By Russell Barnes. Posted

When Martin Mander saw The MagPi was giving away a free hardware voice kit from Google in issue 57, he did the sensible thing and rushed off to buy a copy. But after he assembled the components, placed them in the cardboard housing, and pressed the button to activate the Google Assistant to ask a question, he started to think about the future possibilities.

Ironic, then, that he promptly delved into the past. “The family and I enjoy the local car-boot sales and I’m always looking for old, obsolete or broken technology that I can use in projects,” he says, relishing the chance of picking up something from the 1970s and 1980s.

The full article can be found in The MagPi 61 and was written by David Crookes.

He noticed some intercoms which were in their battered original packaging, and he thought it’d be fun for the kids to be able to chat between their rooms. “They didn’t work, and so I shelved them in the workshop,” Martin continues. “Then the Voice HAT came along and I decided it would be nice to preserve the spirit of these intercoms in a small way.”

Martin’s idea was to fit the Google AIY kit into one of these old units. “I’d followed the instructions in The MagPi to assemble the HAT and get the software up and running on the Pi,” he recalls. With the Pi and HAT running on his desk, he tested some voice commands before getting on with the task of cracking open the old intercom. “There’s always a slight feeling of naughtiness in ignoring the ‘do not open’ warning and seeing what’s inside,” he says. “The great thing about older tech is things tend to be screwed or bolted together, allowing them to come apart nicely, leaving just the case.”

 Each component had its own connectors and cables which, thankfully, were also long enough for the new case

Having made lots of tiny measurements, he was convinced the kit would fit, so he cleaned and spray-painted the front of the case, let it dry, and began bolting the Pi into the case, adding the other components around it. “I set aside the green push-button from the kit, but kept the microswitch and fixed it inside the case alongside the big hinged intercom button.”
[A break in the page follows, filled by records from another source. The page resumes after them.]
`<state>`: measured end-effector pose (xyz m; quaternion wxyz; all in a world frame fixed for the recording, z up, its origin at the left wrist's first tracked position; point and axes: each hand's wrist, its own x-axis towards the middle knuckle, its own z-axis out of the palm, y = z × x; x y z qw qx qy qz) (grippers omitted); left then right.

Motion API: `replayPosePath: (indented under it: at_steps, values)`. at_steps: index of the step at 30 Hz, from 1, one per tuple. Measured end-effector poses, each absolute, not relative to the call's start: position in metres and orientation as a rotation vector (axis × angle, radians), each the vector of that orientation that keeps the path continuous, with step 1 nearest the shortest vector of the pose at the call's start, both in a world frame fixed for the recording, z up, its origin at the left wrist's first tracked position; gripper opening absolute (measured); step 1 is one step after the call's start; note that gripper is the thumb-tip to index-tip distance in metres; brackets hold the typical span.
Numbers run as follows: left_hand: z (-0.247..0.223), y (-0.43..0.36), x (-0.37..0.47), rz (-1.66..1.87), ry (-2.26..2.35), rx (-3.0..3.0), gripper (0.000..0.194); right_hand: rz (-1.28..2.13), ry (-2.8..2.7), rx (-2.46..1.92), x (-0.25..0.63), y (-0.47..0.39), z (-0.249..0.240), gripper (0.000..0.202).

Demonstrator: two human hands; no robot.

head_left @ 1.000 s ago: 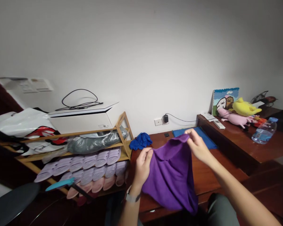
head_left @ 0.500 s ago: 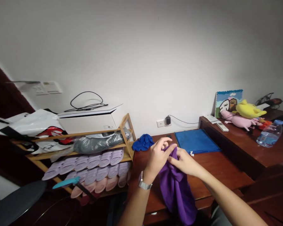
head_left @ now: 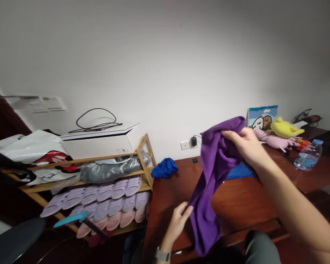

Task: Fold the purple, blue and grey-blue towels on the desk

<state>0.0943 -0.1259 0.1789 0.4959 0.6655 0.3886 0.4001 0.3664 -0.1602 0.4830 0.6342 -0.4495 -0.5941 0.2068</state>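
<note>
A purple cloth (head_left: 213, 165) hangs in loose folds over the brown wooden table (head_left: 165, 194). High on the right, my right hand (head_left: 243, 143) grips its upper part, thumb pressed on the fabric. My left hand (head_left: 179, 218), with a watch on the wrist, is lower down at the cloth's left edge, its thumb and fingers pinched at the fabric. Below my hands, the cloth's lower end dangles past the table's front edge. A crumpled blue cloth (head_left: 165, 168) lies at the table's back left corner.
Left of the table stands a wooden rack (head_left: 145, 161) with slippers, a white box (head_left: 99, 143) and bags. A flat blue item (head_left: 240, 171) lies partly behind the purple cloth. On the raised right surface are plush toys (head_left: 286, 128) and a water bottle (head_left: 309, 156).
My hands have moved apart. The right one rose to the right with the cloth's upper part; the left one dropped to the cloth's lower left edge. The cloth is spread out more.
</note>
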Motion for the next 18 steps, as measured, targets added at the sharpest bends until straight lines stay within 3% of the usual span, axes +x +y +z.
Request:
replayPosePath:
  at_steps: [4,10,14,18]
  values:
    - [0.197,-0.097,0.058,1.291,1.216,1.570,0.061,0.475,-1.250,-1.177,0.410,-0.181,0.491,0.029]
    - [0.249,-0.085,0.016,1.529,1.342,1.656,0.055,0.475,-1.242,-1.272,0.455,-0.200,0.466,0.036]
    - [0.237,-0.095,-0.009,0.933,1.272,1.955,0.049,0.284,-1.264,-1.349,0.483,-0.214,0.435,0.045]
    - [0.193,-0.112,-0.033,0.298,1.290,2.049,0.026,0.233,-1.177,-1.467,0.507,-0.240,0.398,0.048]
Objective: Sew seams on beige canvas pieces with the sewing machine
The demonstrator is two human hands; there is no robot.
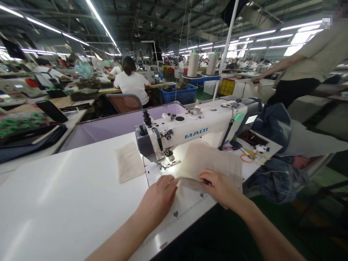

Getting the microswitch in exactly the right place was the greatest challenge and it involved lots of trial and error: “Because it was being activated at an angle by the rear of the button, even a couple of millimetres made the difference between the microswitch sticking ‘on’ or there being too much play in the action.”

Martin then removed the LED from its case and soldered in a two-hole component connector to secure it between the Pi’s USB ports, under the original microphone grille. “The kit’s microphone board was just glued into place once I’d drilled holes in the top of the case. Once that was in place, I connected the cables and closed the case.”

Martin is pleased with the result: “The kids have described it as fancy and futuristic, which I’ll happily take.” He has since linked the intercom to his IFTTT account (see ‘A connected home’ box). “This took some configuring,” he concludes, “but thinking up responses for the intercom to read out when the triggers are activated was really good fun.”